:: Problem requirements ::
Report how many lines below contain the word "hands", giving the number and no other words.

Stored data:

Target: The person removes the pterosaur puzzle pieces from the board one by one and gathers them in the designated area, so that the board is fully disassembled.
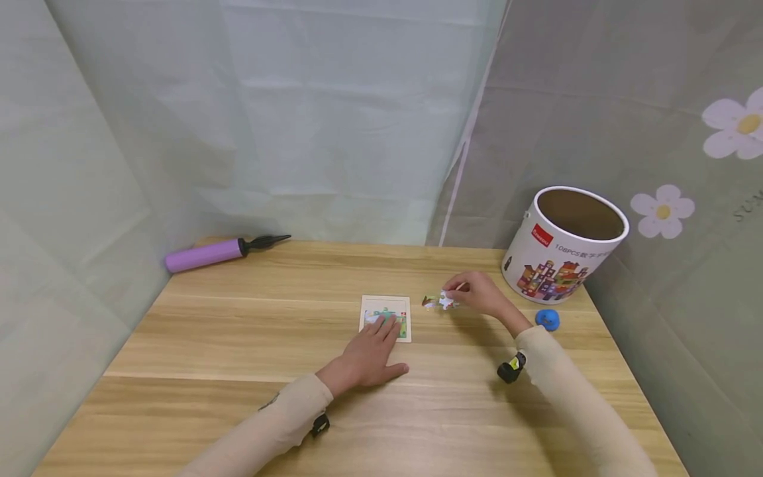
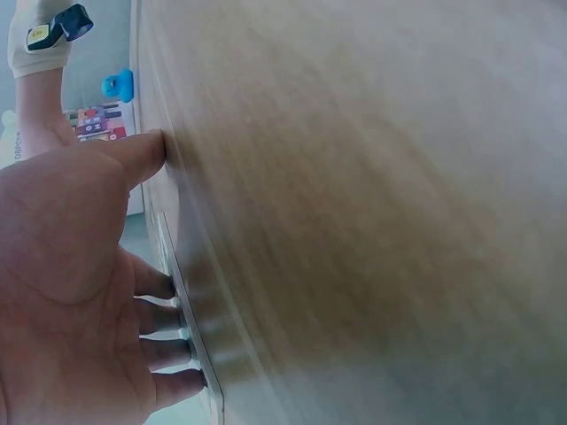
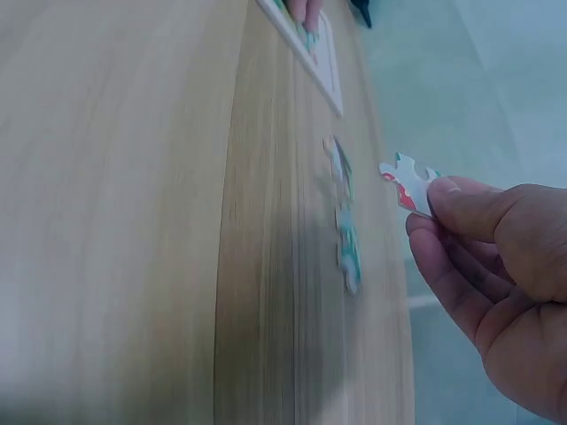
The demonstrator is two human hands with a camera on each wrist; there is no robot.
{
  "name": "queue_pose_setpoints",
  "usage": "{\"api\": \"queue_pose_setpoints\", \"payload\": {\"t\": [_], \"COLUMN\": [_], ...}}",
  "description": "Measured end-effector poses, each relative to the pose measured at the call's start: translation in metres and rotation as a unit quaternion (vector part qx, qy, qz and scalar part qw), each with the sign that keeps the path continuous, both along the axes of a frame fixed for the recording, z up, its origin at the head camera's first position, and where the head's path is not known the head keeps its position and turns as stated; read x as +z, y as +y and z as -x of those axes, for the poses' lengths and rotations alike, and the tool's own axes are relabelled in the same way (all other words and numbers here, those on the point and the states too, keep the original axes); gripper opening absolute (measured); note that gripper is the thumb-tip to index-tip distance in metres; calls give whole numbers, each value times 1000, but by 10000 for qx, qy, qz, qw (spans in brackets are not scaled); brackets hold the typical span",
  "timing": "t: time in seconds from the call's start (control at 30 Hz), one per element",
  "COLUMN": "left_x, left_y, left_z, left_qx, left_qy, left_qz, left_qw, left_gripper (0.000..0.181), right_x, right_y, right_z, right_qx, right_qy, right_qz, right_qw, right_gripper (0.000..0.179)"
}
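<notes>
Left hand [image 1: 369,356]: fingers straight, thumb spread, fingertips resting on the puzzle tray [image 1: 386,298], which lies nearer the tabletop's [image 1: 238,331] far edge; I take this contact as bracing it. Right hand [image 1: 479,293]: thumb and fingers pinch a puzzle piece [image 3: 411,186] by one end, raised off the surface, which I judge leaves much of its printed face clear. Loose pieces [image 3: 349,239] lie beyond the tray's right edge, presumably for short reach. The purple pump [image 1: 205,256], far-left corner, and white bucket [image 1: 554,248], far-right corner, seem to me set aside.
</notes>
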State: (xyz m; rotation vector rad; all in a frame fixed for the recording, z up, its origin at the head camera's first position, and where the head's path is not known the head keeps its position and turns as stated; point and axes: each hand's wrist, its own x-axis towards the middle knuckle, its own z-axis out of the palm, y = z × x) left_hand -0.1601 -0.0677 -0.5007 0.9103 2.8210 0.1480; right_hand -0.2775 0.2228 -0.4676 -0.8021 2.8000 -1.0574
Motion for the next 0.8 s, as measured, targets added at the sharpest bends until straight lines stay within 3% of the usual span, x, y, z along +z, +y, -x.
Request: {"api": "queue_pose_setpoints", "payload": {"t": [0.37, 0.8], "left_x": [0, 0], "left_y": [0, -1], "left_z": [0, 0], "left_qx": [32, -38], "left_qy": [-24, -32], "left_qz": [-40, -102], "left_qw": [10000, 9999], "left_gripper": [88, 87], "right_x": [-4, -14], "right_y": [32, 43], "right_z": [2, 9], "right_qx": [-124, 36], "right_qy": [149, 96], "right_qz": [-49, -302], "right_qw": [9998, 9995], "right_gripper": [8, 9]}}
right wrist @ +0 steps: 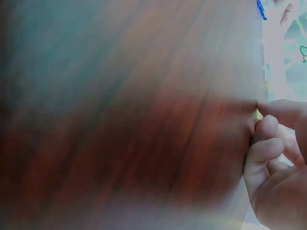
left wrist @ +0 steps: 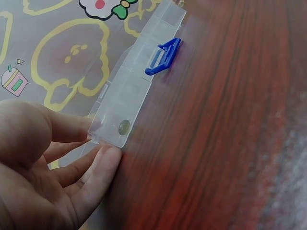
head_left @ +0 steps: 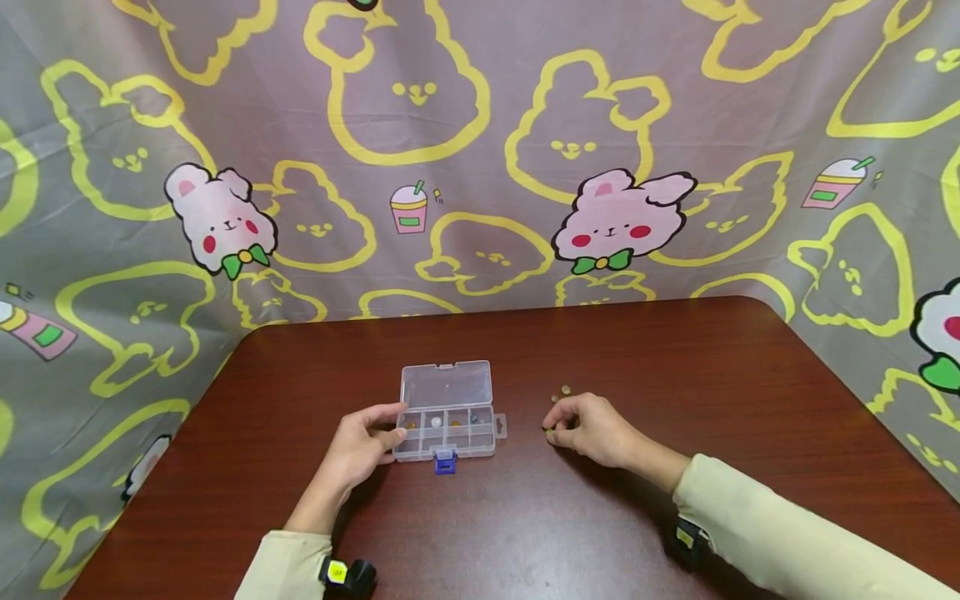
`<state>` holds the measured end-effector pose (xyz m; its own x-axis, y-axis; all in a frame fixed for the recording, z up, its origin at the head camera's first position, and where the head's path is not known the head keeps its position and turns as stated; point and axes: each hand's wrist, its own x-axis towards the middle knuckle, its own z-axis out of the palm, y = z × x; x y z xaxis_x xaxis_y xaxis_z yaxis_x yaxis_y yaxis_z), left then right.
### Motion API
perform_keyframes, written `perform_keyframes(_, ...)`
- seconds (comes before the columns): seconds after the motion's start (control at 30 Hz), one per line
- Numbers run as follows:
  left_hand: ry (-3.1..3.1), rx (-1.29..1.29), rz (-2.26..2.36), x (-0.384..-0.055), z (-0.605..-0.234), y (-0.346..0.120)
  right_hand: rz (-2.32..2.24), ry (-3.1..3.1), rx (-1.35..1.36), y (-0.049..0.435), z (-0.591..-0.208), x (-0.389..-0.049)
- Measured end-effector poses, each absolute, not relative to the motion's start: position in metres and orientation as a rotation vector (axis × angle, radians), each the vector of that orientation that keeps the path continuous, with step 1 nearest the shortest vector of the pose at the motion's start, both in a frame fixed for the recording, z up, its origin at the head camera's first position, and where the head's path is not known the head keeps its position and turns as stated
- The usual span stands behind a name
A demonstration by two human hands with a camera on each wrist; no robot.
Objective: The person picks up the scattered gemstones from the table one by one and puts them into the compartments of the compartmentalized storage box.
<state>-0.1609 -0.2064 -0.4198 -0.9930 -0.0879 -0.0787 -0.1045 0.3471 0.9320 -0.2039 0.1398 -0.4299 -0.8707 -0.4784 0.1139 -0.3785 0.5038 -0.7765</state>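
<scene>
A clear plastic compartment box [head_left: 472, 452] stands on the table with its lid [head_left: 447, 387] raised at the back. My left hand [head_left: 358, 446] grips its left end, fingers and thumb around the corner. Small beads lie in several back-row compartments, among them a white bead [head_left: 437, 422] and an amber bead [head_left: 455, 424]. Through the wall, the left wrist view shows a greenish bead [left wrist: 124, 127]. To the box's right, my right hand [head_left: 592, 429] pinches a small olive-green bead [head_left: 548, 429] at the tabletop; the fingertips mostly hide it.
Two loose olive-green beads, a farther bead [head_left: 566, 389] and a nearer bead [head_left: 555, 399], lie just beyond the right hand. A blue latch [head_left: 446, 464] hangs at the box's front. The brown table [head_left: 480, 533] meets a patterned cloth [head_left: 480, 192] behind.
</scene>
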Motion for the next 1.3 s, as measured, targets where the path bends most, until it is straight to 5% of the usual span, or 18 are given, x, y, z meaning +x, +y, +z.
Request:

:: Solved problem ::
2